_INSTRUCTIONS TO FOLLOW_. Setting aside any pictures, reproduce the data exactly.

_INFORMATION SUPPLIED_.
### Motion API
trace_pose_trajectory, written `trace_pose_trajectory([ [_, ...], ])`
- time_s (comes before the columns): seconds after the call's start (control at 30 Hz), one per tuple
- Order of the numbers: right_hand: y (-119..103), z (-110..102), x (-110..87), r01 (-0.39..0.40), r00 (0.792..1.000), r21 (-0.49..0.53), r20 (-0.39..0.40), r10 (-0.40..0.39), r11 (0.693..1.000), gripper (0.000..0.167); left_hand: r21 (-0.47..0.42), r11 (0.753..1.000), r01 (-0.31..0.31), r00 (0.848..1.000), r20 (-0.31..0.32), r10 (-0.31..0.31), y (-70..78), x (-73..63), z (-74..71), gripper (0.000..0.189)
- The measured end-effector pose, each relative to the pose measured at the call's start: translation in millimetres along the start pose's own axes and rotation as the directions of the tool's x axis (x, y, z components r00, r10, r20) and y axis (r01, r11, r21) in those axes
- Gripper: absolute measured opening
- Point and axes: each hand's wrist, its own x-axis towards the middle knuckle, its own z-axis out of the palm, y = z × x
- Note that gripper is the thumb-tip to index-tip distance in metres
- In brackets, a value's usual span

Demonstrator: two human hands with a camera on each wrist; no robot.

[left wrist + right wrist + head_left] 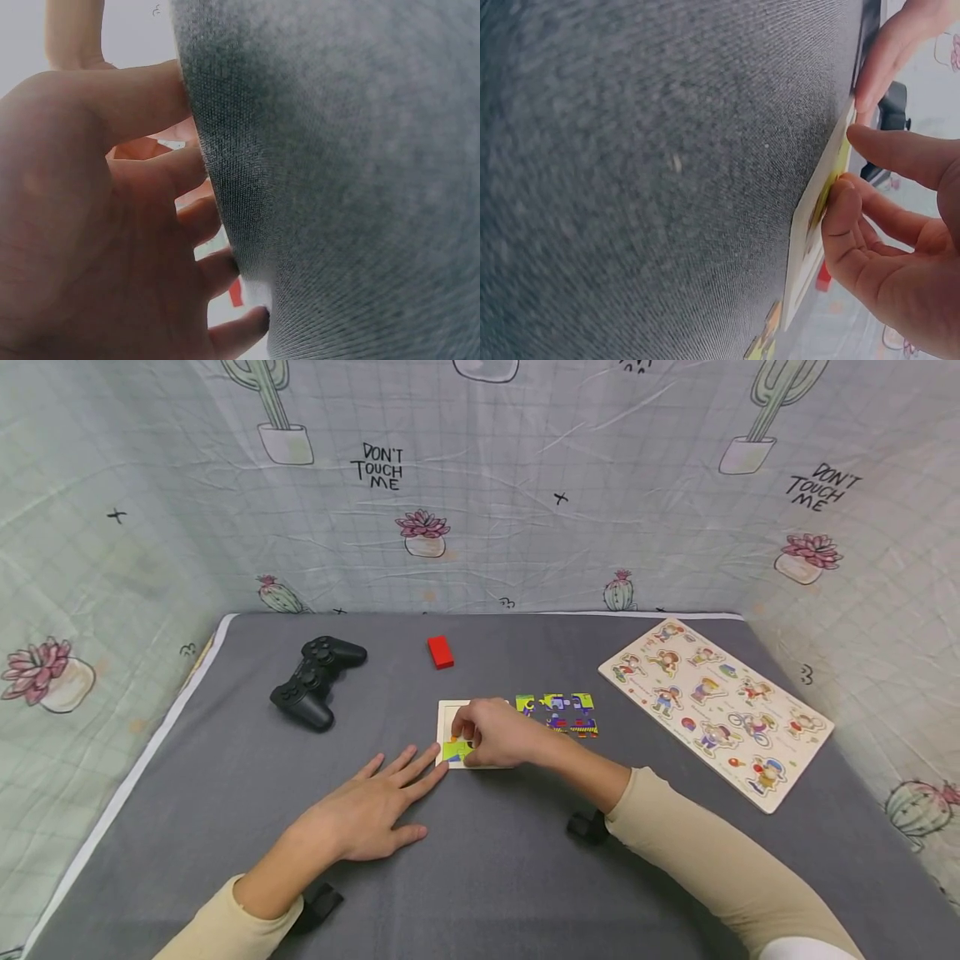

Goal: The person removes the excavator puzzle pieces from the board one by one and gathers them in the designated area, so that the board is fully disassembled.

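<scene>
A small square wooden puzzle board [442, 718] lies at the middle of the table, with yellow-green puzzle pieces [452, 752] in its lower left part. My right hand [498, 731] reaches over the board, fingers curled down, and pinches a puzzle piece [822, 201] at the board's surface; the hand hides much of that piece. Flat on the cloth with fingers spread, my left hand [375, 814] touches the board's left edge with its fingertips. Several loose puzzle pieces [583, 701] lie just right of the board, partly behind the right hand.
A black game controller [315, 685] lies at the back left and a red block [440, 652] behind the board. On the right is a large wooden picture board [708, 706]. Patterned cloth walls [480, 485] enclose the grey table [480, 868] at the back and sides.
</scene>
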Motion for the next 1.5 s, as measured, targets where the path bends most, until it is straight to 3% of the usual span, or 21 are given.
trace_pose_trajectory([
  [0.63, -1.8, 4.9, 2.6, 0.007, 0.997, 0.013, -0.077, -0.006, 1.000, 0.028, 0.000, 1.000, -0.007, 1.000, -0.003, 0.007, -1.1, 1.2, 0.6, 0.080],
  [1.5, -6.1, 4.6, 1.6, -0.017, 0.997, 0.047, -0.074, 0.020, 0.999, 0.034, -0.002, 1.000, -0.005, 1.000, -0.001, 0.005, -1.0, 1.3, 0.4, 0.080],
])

_SOLUTION TO THIS EXERCISE_.
### Motion API
trace_pose_trajectory, written `trace_pose_trajectory([ [_, ...], ])`
- time_s (comes before the columns): seconds after the call's start (control at 30 Hz), one per tuple
- Order of the numbers: right_hand: y (-119..103), z (-110..102), x (-110..87), r01 (-0.39..0.40), r00 (0.792..1.000), r21 (-0.49..0.53), r20 (-0.39..0.40), r10 (-0.40..0.39), r11 (0.693..1.000), gripper (0.000..0.167); left_hand: r21 (-0.47..0.42), r11 (0.753..1.000), r01 (-0.31..0.31), r00 (0.848..1.000), r20 (-0.31..0.32), r10 (-0.31..0.31), y (-70..78), x (-73..63), z (-74..71), gripper (0.000..0.189)
- The measured end-effector pose, each relative to the pose measured at the call's start: translation in millimetres along the start pose's own axes and rotation as the directions of the tool's x axis (x, y, z components r00, r10, r20) and y axis (r01, r11, r21) in those axes
- Gripper: absolute measured opening
- Point and axes: each hand's wrist, its own x-axis towards the middle knuckle, its own z-axis out of the palm, y = z × x
- Note that gripper is the thumb-tip to index-tip distance in metres
- In brackets, a value's usual span

Demonstrator: two human hands with a camera on each wrist; no robot.

[left wrist + right wrist + head_left] 

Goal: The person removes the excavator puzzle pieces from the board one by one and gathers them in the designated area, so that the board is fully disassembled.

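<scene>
A small square wooden puzzle board [442, 718] lies at the middle of the table, with yellow-green puzzle pieces [452, 752] in its lower left part. My right hand [498, 731] reaches over the board, fingers curled down, and pinches a puzzle piece [822, 201] at the board's surface; the hand hides much of that piece. Flat on the cloth with fingers spread, my left hand [375, 814] touches the board's left edge with its fingertips. Several loose puzzle pieces [583, 701] lie just right of the board, partly behind the right hand.
A black game controller [315, 685] lies at the back left and a red block [440, 652] behind the board. On the right is a large wooden picture board [708, 706]. Patterned cloth walls [480, 485] enclose the grey table [480, 868] at the back and sides.
</scene>
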Motion for the next 1.5 s, as measured, targets where the path bends most, until it is straight to 3% of the usual span, or 21 are given.
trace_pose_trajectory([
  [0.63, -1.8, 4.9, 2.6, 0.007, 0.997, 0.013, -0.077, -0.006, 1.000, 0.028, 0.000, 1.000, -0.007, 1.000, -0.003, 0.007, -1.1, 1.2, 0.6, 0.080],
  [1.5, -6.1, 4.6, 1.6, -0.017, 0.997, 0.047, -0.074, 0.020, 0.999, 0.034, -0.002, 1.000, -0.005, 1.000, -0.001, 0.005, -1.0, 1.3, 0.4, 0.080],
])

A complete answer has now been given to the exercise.